Poor Families Scared of Water Scarcity

WASHINGTON, DC, September 1, 2017 (ENS) – Countries will have to spend US$150 billion per year to reach the Sustainable Development Goal of access to safely managed water and sanitation services by 2030, finds a new report by The World Bank released at World Water Week 2017 in Stockholm.

This is a fourfold increase in water supply, sanitation, and hygiene (WASH) investments compared to what is spent today, a level of spending that is out of reach for many countries, threatening progress on poverty eradication.

In the West African country of Niger, the researchers found, most WASH investments go to the urban water sector, leaving 90 percent of the rural population without a toilet and 51 percent without access to improved water.

In Nigeria, 30 percent of the water points stopped working in the first two years, and more than 60 percent of the rural population live more than 30 minutes away from a working water source.

“Water and sanitation services need to improve dramatically, or the consequences on health and well-being will be dire,” says Rachid Benmessaoud, World Bank country director in Nigeria.

“Today, diarrhea is the second leading cause of death in children under five. Poor children also suffer from intestinal diseases, which together with under-nutrition and infections contribute to stunting. We are risking the futures of our children: their potential is being stymied by unequal or uneven access to the services they require to thrive,” Benmessaoud said.

Based on three years of field research, the report, “Reducing Inequalities in Water Supply, Sanitation, and Hygiene in the Era of the Sustainable Development Goals,” suggests that a complete change is required in the way countries manage water resources and provide key services.

A good start would be improved targeting to ensure the water and sanitation services reach those most in need. Water, health, and nutrition interventions need to be coordinated to make progress in the fight against childhood stunting and mortality.

In Indonesia, for instance, one of the 18 countries studied, only five percent of urban wastewater is safely treated and disposed of. The report found that children living in communities with open defecation during the first 1,000 days of life are 11 percentage points more likely to be stunted.

While improving water and sanitation alone does upgrade a child’s health, the impacts on a child’s future are even greater when these improvements are combined with health and nutrition interventions.

A variety of barriers to adequate water and sanitation arise.

Adnan Ghosheh, World Bank senior water and sanitation specialist, remembers a time not so long ago when everyone in Gaza could drink water from their tap. That was in the late 1990s, but so much water has been pumped out of the natural aquifer underneath Gaza since then that seawater has seeped in, making it too salty to drink. These and other factors mean that only 10 percent of Gaza’s population has access to safe drinking water, compared to 90 percent in the West Bank or about 85 percent in the Middle East and Northern Africa in general.

Raw or poorly treated wastewater, which comes from densely populated areas and refugee camps in Gaza, infiltrates the aquifer or goes to the Mediterranean Sea. As a result, you have a shortage of water coupled with high demand from a population that now numbers close to two million.
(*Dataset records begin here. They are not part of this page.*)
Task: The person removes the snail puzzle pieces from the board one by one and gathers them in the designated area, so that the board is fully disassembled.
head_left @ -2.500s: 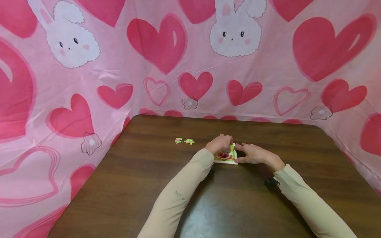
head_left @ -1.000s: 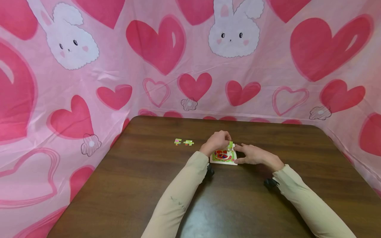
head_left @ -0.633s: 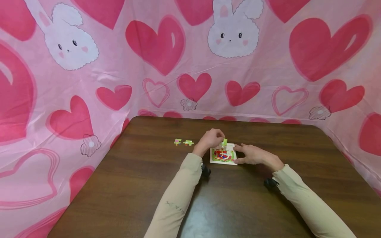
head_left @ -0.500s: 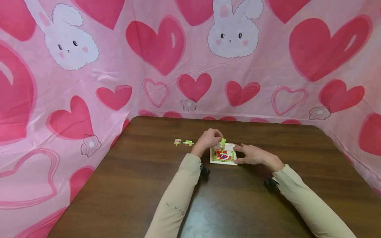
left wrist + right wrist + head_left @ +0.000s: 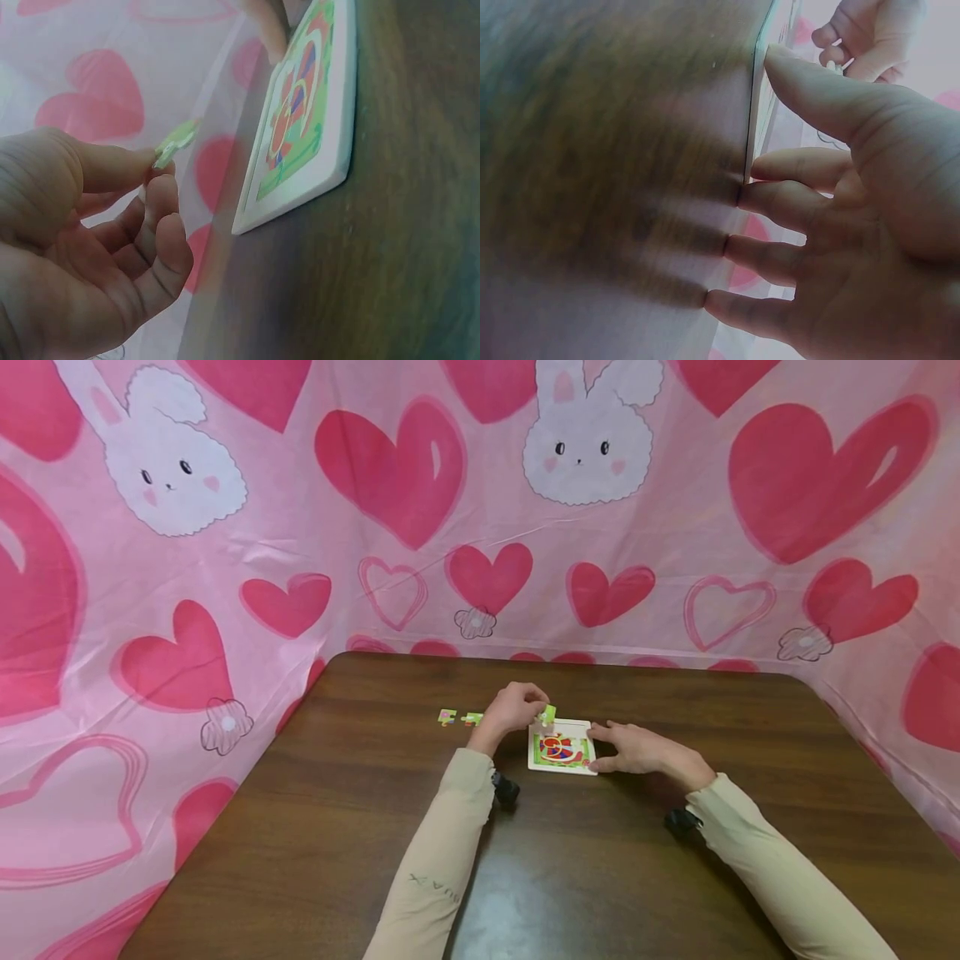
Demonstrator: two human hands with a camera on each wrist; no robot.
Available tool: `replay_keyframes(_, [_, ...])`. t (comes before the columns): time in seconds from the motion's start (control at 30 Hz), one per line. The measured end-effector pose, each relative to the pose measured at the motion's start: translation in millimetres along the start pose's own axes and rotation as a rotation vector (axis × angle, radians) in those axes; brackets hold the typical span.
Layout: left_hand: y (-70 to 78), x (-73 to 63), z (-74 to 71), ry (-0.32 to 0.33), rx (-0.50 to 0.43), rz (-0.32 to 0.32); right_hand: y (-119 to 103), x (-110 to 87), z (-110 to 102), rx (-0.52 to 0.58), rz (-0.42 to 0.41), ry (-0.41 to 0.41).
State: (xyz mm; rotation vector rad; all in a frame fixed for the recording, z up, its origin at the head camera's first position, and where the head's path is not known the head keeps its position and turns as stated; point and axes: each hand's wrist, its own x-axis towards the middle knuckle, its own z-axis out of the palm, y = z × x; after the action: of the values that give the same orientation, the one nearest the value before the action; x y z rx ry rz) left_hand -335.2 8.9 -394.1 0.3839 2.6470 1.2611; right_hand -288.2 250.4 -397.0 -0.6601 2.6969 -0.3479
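Observation:
My left hand (image 5: 513,706) pinches a green jigsaw piece (image 5: 177,142) between thumb and forefinger, raised above the table by the upper left corner of the puzzle board. The square board (image 5: 330,169) has a white frame and a red, blue and green picture. Along its far side runs a bare pale strip (image 5: 573,727) with no pieces in it. My right hand (image 5: 637,749) rests at the board's right edge. Its thumb and forefinger touch the frame, and in the right wrist view the other fingertips (image 5: 739,244) stand on the table, fairly straight.
Two loose jigsaw pieces lie to the left on the brown wooden table (image 5: 600,860): one piece (image 5: 447,717) in full view, the other piece (image 5: 472,719) partly behind my left hand. A pink cloth (image 5: 420,510) with hearts and rabbits hangs behind the table.
My left hand has lifted the green piece from the board's upper right and carried it left to the upper left corner, uncovering the bare strip. The right hand has stayed put.

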Motion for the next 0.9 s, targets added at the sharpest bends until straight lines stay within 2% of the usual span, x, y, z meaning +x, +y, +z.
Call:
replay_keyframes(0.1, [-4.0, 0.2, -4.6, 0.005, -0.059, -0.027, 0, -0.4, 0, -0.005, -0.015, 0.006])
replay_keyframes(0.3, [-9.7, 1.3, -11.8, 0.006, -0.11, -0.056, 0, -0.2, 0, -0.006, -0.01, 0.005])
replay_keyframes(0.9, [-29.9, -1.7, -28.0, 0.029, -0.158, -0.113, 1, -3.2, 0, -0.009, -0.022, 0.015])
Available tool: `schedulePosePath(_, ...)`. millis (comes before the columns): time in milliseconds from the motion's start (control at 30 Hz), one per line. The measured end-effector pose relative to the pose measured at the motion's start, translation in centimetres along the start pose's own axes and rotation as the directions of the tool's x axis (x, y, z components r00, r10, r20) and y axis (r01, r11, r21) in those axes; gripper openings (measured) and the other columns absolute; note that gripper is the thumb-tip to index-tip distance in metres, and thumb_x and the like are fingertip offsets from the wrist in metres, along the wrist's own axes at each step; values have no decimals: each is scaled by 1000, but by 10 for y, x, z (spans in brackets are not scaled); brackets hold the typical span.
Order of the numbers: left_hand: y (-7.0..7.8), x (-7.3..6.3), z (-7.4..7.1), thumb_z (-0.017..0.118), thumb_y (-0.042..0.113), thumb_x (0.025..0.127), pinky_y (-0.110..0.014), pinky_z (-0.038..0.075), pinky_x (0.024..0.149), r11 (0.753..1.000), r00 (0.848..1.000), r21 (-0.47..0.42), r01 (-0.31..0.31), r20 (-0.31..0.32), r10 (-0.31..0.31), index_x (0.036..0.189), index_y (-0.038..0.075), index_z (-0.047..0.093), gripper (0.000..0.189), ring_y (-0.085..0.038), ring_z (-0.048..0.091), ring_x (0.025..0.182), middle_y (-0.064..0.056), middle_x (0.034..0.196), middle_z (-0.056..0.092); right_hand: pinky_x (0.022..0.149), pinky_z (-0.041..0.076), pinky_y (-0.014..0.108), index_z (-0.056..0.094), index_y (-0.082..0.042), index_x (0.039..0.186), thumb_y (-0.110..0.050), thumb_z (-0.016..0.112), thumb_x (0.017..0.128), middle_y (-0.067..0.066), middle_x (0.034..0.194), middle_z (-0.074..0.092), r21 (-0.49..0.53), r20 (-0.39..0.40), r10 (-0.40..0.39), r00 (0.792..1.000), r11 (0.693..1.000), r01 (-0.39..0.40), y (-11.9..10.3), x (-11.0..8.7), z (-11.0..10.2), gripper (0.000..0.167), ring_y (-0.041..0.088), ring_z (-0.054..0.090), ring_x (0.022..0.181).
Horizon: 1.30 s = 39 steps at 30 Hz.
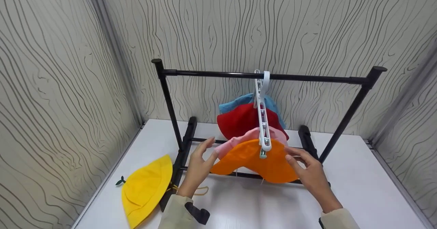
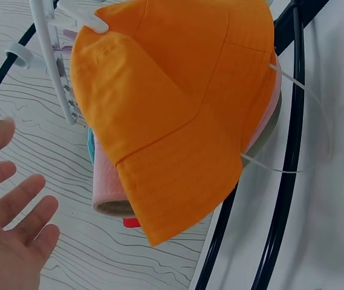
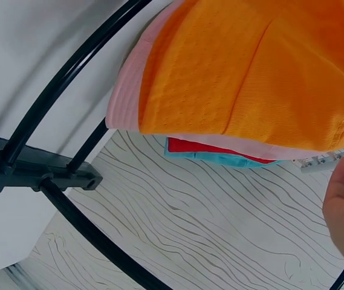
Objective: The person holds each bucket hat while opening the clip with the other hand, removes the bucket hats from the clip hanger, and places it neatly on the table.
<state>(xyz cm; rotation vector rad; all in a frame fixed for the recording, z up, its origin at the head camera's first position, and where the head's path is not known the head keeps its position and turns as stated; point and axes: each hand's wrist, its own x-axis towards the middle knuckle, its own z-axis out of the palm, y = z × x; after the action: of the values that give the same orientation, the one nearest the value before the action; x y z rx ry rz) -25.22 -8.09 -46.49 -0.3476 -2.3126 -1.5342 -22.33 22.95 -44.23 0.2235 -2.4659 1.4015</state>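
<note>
An orange bucket hat [image 1: 254, 159] hangs clipped at the front end of a white multi-clip hanger [image 1: 262, 112]. Close behind it hang a pink hat [image 1: 235, 143], a red hat [image 1: 239, 119] and a blue hat [image 1: 235, 102]. My left hand [image 1: 199, 165] is beside the left brim, its fingers spread and holding nothing; the left wrist view shows a gap between hand and hat. On the other side, my right hand [image 1: 309, 171] has its fingers loosely bent near the orange hat's right edge. Whether its fingertips touch the fabric, I cannot tell.
A black rack [image 1: 211, 73] stands on the white table [image 1: 362, 188], with the hanger hooked over its top bar. At the left on the table lies a yellow hat [image 1: 146, 188] with a green sprout on top. Wood-patterned walls [image 1: 211, 24] close in the back and sides.
</note>
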Motion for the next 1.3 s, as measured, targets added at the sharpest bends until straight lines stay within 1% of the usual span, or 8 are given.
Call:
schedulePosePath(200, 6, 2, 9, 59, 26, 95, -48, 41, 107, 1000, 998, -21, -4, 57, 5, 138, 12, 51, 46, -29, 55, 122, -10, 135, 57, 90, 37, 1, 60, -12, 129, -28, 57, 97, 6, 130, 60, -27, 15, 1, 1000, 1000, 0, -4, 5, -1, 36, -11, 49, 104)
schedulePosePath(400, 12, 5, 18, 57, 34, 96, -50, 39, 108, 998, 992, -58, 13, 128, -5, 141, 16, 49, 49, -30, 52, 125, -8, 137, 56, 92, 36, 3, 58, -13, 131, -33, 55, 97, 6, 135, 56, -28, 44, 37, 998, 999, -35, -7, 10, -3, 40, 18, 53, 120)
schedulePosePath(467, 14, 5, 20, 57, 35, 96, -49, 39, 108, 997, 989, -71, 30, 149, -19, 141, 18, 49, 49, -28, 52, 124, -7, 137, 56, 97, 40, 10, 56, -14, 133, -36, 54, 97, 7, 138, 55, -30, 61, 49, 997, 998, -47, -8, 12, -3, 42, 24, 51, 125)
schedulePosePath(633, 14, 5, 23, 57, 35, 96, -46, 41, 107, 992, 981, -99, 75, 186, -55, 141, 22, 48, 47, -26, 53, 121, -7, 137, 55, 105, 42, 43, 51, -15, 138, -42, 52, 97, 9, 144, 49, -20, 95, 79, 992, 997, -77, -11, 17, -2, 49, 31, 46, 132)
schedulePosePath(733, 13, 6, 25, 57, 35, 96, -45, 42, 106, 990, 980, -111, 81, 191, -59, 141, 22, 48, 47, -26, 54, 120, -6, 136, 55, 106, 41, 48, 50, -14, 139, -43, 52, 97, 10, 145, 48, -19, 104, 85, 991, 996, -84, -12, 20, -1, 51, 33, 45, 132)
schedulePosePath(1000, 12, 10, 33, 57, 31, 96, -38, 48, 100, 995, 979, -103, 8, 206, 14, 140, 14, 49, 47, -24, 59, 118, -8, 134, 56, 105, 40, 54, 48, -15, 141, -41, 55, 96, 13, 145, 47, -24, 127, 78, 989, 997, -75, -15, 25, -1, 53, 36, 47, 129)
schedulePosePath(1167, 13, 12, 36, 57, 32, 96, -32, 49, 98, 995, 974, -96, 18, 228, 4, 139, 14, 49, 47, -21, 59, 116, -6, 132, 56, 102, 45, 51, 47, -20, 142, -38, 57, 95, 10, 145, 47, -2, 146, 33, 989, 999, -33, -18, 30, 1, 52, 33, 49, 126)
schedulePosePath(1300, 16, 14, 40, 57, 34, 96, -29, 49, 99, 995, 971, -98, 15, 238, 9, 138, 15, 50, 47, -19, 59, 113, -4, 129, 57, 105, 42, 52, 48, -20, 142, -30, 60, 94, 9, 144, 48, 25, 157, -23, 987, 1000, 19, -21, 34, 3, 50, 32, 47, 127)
In the West Bank, there is also a challenge of access to water. There are some areas where the daily water consumption per person is just 25 liters while the World Health Organization recommends 120 liters per person per day. This is because inhabitants of the West Bank are not getting enough water from the supplier. The bulk supplier is Palestinian, but much of the resources in the West Bank are controlled by Israel. The demand is particularly acute in summer. In Hebron, the municipality is able to deliver water only once every 21 days, and this is generating discontent.

In the West Bank, local governments have control over political and administrative functions, but not fiscal authority. In the absence of stable fiscal transfer, they must rely on their own revenues from electricity and water to finance their operating budgets.

“Millions are currently trapped in poverty by poor water supply and sanitation, which contributes to childhood stunting and debilitating diseases such as diarrhea,” says Guangzhe Chen, senior director of the Water Global Practice of the World Bank.

“To give everyone an equal chance at reaching their full potential, more resources, targeted to areas of high vulnerability and low access, are needed to close the gaps and improve poor water and sanitation services,” Chen said. “This report provides a roadmap for closing that gap.”

The report, for the first time, pinpoints geographic regions within countries that have inadequate WASH services.

Researchers found a big difference between urban and rural areas. Across the 18 countries studied, 75 percent of people who lack improved sanitation live in rural areas, and only 20 percent of rural inhabitants have access to improved water.

In Ecuador, for instance, 24 percent of the rural population drinks contaminated water; 21 percent of children are stunted and 18 percent are underweight.

In Haiti, access to improved drinking water sources has declined in the last 25 years; access to improved sanitation is stagnant at 33 percent; and the number of households with access on premises to improved water has decreased from 15 to seven percent.

In Bangladesh, E. coli was present in about 80 percent of water taps sampled, a similar rate to water scooped up from ponds.